Every line from the start of the listing below through the line that contains "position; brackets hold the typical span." is to be reproduced word for word.
::::::::::
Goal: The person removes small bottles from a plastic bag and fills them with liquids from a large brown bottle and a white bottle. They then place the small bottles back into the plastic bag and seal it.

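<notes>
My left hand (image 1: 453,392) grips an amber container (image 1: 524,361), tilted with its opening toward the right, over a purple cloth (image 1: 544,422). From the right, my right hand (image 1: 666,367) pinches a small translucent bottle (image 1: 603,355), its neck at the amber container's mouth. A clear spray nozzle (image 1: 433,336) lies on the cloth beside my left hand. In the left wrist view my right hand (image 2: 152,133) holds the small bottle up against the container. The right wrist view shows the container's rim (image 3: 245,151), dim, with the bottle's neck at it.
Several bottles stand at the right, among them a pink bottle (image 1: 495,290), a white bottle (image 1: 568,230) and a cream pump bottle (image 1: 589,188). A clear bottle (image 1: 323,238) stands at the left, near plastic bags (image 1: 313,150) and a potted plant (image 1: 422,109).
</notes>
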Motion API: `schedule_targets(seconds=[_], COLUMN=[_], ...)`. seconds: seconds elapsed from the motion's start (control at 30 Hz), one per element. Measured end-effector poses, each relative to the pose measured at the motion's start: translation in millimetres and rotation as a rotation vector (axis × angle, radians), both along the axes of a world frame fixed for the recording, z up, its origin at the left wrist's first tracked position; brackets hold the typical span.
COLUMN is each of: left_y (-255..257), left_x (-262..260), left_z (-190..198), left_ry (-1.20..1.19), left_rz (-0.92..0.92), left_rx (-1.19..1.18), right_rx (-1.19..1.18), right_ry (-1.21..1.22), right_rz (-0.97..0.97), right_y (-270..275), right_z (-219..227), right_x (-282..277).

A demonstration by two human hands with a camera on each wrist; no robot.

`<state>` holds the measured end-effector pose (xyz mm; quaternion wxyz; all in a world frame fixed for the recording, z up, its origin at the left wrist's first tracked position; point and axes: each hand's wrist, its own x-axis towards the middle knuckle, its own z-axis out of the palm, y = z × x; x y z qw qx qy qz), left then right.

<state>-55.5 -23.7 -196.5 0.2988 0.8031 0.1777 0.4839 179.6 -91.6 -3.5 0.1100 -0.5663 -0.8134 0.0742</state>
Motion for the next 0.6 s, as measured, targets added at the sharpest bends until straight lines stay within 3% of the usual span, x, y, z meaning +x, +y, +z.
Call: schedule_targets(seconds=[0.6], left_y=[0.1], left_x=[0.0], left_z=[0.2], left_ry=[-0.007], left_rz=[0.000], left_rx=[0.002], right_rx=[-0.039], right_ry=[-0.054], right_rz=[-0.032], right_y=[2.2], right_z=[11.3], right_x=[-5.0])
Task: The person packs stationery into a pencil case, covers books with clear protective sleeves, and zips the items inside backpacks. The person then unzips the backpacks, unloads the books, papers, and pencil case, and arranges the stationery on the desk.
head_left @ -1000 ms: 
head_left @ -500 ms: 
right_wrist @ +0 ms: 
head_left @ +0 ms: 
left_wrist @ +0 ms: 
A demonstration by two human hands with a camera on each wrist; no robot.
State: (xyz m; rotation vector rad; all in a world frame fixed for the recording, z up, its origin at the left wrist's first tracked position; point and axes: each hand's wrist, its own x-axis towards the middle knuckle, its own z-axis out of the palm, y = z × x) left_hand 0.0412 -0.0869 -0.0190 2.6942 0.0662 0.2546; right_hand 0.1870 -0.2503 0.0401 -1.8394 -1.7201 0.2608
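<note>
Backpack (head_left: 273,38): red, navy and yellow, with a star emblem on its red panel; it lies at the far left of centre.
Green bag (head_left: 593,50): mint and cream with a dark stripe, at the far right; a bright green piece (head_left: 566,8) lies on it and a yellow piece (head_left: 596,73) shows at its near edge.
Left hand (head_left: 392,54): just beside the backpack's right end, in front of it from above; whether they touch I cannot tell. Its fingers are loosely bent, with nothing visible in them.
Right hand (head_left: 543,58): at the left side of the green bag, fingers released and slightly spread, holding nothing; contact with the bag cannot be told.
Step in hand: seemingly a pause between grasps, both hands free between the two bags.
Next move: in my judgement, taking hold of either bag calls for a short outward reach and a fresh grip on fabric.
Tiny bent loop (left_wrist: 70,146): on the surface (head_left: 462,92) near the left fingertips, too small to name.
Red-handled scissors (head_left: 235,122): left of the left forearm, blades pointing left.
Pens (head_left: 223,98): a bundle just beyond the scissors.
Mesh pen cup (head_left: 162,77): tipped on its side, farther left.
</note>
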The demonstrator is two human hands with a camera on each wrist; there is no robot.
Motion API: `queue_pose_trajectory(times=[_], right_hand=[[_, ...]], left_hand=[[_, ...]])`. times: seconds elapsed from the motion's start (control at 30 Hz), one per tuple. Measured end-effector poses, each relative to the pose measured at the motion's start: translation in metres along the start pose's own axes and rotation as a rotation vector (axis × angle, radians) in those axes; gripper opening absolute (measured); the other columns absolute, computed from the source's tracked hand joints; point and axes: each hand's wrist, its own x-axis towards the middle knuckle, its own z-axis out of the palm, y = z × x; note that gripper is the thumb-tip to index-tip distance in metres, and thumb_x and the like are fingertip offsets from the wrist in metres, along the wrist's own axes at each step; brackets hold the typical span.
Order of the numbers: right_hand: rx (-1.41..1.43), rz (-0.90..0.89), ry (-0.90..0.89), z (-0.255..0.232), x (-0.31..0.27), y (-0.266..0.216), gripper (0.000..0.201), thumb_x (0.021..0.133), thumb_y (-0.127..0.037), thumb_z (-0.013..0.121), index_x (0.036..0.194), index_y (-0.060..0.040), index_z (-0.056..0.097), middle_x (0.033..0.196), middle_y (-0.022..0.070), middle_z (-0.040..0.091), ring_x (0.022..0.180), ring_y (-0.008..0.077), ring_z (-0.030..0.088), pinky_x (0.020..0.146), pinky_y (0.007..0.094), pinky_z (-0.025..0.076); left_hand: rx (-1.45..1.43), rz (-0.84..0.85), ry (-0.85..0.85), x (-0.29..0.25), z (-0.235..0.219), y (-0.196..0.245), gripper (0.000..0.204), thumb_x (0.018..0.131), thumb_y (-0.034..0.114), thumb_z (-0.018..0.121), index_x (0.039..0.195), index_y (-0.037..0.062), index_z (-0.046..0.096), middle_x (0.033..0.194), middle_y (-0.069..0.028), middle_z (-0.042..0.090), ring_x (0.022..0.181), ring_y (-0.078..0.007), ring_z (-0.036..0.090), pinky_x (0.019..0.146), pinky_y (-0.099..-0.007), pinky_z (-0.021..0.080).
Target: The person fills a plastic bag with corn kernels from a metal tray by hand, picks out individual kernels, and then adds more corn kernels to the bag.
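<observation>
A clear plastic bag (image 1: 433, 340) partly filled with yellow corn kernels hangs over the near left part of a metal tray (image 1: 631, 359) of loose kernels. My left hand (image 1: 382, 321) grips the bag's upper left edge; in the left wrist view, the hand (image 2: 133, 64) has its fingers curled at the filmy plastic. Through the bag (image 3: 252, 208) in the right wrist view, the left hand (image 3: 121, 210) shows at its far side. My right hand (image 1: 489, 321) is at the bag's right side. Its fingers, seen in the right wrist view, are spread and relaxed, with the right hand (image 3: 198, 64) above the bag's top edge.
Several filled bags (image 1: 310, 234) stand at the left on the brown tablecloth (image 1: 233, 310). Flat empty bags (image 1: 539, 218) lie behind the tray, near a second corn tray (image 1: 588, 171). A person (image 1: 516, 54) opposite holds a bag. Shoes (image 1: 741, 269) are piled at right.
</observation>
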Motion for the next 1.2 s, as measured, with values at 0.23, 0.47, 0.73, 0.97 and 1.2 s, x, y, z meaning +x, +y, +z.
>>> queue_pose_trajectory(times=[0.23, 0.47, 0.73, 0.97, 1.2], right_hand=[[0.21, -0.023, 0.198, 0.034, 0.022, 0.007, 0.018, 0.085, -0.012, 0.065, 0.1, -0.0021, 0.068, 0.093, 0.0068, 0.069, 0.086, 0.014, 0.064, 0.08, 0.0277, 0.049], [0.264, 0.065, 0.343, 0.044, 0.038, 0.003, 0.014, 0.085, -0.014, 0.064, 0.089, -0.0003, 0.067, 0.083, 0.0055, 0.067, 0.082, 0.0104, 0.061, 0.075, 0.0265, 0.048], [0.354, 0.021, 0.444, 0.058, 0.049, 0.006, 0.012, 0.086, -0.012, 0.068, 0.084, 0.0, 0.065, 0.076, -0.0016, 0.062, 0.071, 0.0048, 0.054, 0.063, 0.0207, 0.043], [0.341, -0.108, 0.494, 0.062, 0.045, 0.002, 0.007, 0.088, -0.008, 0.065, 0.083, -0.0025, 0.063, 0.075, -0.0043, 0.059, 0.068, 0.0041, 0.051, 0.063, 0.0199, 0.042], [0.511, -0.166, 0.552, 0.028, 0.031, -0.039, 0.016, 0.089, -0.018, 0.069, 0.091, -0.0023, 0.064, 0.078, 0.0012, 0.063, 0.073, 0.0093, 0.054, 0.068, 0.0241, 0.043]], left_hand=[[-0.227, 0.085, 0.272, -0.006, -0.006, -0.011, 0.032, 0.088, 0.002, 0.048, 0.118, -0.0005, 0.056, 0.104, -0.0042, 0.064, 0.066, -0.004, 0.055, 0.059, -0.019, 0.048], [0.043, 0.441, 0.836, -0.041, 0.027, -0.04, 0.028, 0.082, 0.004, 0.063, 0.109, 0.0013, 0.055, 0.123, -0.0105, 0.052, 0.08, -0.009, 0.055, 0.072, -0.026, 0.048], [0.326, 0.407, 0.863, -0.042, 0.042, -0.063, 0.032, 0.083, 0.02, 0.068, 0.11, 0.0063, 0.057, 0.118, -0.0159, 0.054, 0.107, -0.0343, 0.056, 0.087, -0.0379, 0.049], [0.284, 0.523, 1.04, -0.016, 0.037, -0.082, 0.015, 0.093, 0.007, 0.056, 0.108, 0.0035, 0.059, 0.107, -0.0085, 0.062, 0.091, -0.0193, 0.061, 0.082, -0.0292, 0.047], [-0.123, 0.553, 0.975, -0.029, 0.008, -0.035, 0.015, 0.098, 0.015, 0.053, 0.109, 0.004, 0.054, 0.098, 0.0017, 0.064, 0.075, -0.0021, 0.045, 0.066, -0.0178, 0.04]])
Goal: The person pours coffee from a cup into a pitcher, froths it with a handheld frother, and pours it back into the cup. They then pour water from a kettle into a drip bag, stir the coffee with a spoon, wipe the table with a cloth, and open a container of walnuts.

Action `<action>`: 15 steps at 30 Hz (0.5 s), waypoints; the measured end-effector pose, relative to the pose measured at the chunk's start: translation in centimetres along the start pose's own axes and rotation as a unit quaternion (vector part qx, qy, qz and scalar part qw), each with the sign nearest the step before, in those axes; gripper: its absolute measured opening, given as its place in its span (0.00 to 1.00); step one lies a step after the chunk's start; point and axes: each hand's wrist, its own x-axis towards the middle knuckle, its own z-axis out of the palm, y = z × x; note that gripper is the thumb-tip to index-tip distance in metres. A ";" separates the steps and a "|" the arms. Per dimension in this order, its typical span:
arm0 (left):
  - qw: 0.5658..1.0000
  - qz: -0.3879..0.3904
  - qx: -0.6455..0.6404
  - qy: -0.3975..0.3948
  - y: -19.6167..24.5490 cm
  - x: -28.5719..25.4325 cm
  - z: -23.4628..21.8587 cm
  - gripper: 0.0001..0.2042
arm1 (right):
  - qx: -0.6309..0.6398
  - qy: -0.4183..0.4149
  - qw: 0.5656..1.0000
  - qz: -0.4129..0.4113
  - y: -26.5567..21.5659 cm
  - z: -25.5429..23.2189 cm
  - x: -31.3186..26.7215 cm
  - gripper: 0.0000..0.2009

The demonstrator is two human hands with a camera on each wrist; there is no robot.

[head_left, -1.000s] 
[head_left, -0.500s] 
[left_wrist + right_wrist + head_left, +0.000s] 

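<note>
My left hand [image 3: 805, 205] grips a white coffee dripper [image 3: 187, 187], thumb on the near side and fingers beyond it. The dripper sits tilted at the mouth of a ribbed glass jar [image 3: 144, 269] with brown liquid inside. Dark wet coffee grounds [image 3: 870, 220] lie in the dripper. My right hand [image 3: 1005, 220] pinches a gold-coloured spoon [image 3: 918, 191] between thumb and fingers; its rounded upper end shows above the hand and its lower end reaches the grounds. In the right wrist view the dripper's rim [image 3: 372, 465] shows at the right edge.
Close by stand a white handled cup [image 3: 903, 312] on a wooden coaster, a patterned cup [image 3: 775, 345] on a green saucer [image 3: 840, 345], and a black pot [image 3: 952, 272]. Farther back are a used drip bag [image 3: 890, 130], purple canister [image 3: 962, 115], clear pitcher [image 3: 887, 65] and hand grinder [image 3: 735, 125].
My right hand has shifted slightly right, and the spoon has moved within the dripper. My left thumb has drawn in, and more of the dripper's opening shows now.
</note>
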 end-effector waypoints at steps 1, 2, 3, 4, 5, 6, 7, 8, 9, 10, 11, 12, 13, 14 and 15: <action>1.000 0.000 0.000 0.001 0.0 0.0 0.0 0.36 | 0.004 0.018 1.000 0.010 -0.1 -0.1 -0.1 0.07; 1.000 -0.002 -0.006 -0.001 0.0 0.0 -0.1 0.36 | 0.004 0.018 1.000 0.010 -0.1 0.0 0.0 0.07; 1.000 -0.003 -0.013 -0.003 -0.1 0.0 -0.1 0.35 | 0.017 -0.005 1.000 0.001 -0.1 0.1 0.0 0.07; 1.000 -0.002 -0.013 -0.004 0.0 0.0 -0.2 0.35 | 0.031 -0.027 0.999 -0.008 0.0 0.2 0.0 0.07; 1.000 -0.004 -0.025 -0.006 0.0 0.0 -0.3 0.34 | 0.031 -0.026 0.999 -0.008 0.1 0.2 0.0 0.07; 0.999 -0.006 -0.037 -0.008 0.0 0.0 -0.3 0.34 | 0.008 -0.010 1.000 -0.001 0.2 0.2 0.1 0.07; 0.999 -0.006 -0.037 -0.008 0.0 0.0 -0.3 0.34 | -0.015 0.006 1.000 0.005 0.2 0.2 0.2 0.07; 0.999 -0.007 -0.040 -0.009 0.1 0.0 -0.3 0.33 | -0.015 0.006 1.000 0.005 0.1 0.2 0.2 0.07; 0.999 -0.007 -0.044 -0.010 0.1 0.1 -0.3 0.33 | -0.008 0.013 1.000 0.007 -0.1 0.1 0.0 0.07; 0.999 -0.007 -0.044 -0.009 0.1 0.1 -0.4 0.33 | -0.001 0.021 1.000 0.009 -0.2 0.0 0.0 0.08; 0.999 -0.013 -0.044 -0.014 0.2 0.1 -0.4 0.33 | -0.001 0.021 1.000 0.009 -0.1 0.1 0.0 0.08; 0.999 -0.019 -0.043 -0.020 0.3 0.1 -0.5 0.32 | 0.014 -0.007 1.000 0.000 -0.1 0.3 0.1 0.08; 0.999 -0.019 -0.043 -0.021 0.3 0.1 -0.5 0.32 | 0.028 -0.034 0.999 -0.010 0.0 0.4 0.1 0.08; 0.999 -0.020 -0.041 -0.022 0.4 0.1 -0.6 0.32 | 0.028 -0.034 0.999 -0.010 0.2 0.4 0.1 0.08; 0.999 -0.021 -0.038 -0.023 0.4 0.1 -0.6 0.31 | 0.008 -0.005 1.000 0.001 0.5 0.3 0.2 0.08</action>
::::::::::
*OUTPUT OF THE EXERCISE*
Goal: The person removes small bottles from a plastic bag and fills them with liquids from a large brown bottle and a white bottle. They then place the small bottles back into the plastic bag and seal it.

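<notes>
My left hand (image 1: 453,392) grips an amber container (image 1: 524,361), tilted with its opening toward the right, over a purple cloth (image 1: 544,422). From the right, my right hand (image 1: 666,367) pinches a small translucent bottle (image 1: 603,355), its neck at the amber container's mouth. A clear spray nozzle (image 1: 433,336) lies on the cloth beside my left hand. In the left wrist view my right hand (image 2: 152,133) holds the small bottle up against the container. The right wrist view shows the container's rim (image 3: 245,151), dim, with the bottle's neck at it.
Several bottles stand at the right, among them a pink bottle (image 1: 495,290), a white bottle (image 1: 568,230) and a cream pump bottle (image 1: 589,188). A clear bottle (image 1: 323,238) stands at the left, near plastic bags (image 1: 313,150) and a potted plant (image 1: 422,109).
</notes>
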Motion API: `schedule_targets(seconds=[_], COLUMN=[_], ...)`. seconds: seconds elapsed from the motion's start (control at 30 Hz), one per element. Measured end-effector poses, each relative to the pose measured at the motion's start: translation in millimetres and rotation as a rotation vector (axis × angle, radians), both along the axes of a world frame fixed for the recording, z up, its origin at the left wrist's first tracked position; brackets hold the typical span.

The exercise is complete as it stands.